Fitness: Rotary speed for the swing

Sean Cochran
Use this exercise to improve rotary strength for the swing.

By Sean Cochran, Special to PGATOUR.COM

Why it is important: Generating speed into the impact position occurs via four power channels. One of which is Rotary Speed. Rotary speed in conjunction with hinge, lift, and throw power allow the golfer to generate speed in the golf swing. Increases in any of these power components can allow the golfer an opportunity to create more speed in the golf swing.

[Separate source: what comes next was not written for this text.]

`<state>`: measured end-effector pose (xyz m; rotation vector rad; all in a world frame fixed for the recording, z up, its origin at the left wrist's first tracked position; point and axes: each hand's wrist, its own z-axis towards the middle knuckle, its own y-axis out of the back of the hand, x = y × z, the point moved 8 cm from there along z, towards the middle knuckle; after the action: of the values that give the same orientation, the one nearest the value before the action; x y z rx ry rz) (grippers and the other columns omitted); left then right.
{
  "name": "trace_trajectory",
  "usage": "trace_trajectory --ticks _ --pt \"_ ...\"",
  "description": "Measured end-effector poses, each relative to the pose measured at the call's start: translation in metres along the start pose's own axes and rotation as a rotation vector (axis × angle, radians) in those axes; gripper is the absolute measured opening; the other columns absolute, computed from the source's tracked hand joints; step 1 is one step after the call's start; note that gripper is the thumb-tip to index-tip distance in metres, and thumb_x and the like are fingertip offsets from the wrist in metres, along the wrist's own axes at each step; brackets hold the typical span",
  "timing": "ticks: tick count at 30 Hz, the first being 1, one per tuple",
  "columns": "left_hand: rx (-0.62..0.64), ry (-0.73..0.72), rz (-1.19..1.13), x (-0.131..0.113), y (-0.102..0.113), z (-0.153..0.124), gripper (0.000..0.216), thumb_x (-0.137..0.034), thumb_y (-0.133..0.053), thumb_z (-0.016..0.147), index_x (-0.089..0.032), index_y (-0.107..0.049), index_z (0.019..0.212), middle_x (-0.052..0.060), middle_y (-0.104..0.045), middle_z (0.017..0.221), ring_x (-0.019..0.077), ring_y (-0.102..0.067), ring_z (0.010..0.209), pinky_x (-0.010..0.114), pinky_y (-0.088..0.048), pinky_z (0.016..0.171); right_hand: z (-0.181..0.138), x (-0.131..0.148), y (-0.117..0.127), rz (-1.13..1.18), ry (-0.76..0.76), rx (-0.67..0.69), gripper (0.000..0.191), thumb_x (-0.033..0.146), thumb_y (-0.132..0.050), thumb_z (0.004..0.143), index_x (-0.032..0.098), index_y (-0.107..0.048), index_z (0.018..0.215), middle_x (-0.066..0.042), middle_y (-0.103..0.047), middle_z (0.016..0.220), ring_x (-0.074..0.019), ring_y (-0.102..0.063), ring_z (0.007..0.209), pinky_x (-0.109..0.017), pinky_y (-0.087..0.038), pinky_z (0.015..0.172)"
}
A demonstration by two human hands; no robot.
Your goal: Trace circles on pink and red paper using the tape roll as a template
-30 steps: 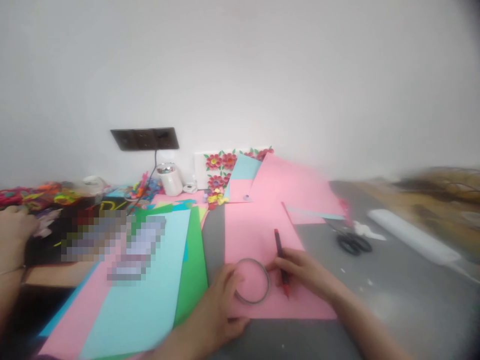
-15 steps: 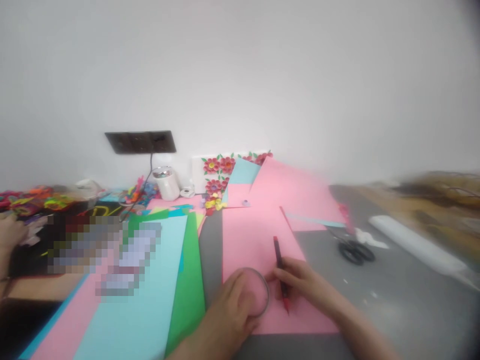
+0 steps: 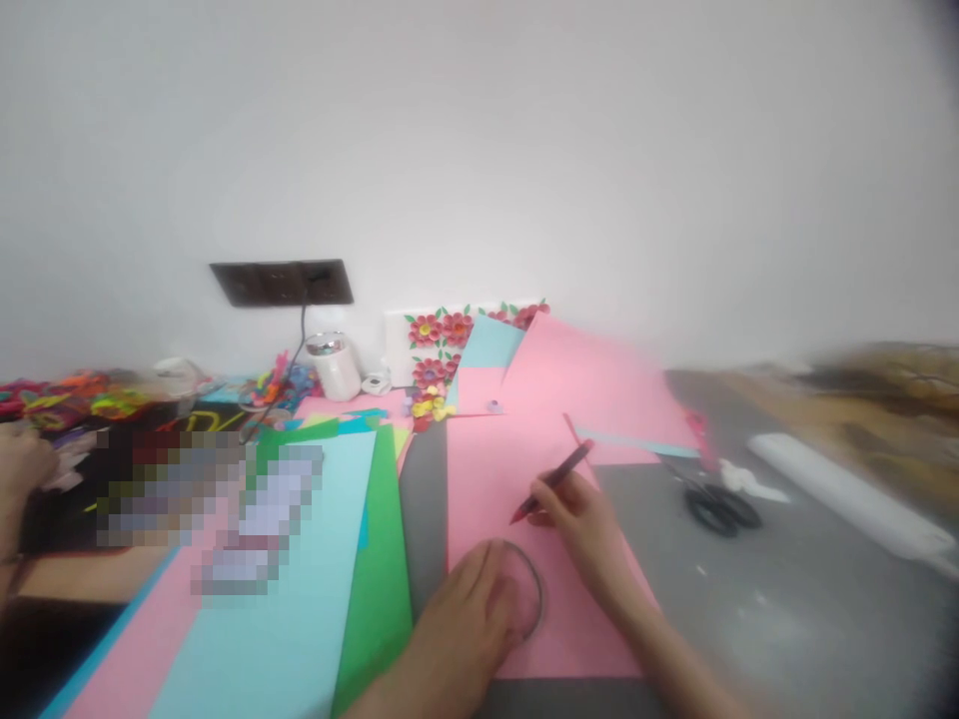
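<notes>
My left hand point(image 3: 461, 629) lies flat with fingers spread on a thin grey ring point(image 3: 533, 589), pressing it onto a pink paper sheet point(image 3: 494, 469). My right hand point(image 3: 580, 524) pinches a red pen point(image 3: 550, 482) just beyond the ring; the pen slants with its tip pointing down-left over the pink sheet. The ring is partly hidden under my left fingers.
Light blue point(image 3: 300, 589), green point(image 3: 382, 559) and more pink sheets point(image 3: 591, 384) lie around. Black scissors point(image 3: 715, 507) rest on the grey table point(image 3: 786, 609) at right, near a white roll point(image 3: 854, 494). Another person's hand point(image 3: 22, 464) is at far left. A white cup point(image 3: 330, 364) and paper flowers point(image 3: 439, 335) stand by the wall.
My right hand moved from the ring's right side to above it and swung the pen from upright to slanted. My left hand slid further over the ring.
</notes>
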<state>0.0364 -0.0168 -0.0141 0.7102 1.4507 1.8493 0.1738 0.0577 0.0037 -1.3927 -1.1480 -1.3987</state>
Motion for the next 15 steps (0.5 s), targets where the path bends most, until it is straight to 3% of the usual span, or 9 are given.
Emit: trace_trajectory --ticks 7,15 --pt "-0.026 -0.109 0.131 -0.006 -0.012 -0.005 0.035 -0.033 -0.048 0.090 -0.011 -0.052 0.117 0.014 -0.051 0.129 0.0282 -0.034 0.130 0.040 -0.023 0.108 0.007 -0.015 -0.037 -0.042 0.016 0.112 0.029 0.045 -0.063 0.072 0.017 -0.059 0.080 -0.004 -0.068 0.070 -0.0196 -0.066 0.064 -0.030 -0.054 0.059" --pt "-0.035 -0.083 0.146 -0.004 -0.005 -0.001 0.036 -0.038 -0.047 0.090 -0.010 -0.055 0.112 0.018 -0.051 0.129 0.0291 -0.037 0.128 0.039 -0.028 0.104 0.006 -0.020 -0.053 -0.055 -0.030 0.199 0.022 0.039 -0.060 0.076 0.018 -0.056 0.077 -0.003 -0.066 0.068 -0.0196 -0.066 0.061 -0.029 -0.052 0.054"
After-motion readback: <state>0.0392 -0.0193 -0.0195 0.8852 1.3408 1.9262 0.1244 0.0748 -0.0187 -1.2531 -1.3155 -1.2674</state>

The common problem: Limitations in rotary strength and power decrease the ability to execute a proficient swing with speed generation. As a result, compensatory patterns within the golf swing can develop due to these insufficient levels of rotary strength and speed. The compensatory patterns will typically lead poor sequencing, loss of speed in the swing, and potentially the development of swing faults.

The solution: Steps to take to improve rotary speed occur via the development of improved rotary strength and power. These improvements will occur via the inclusion of golf specific exercises to address these physical components of the body.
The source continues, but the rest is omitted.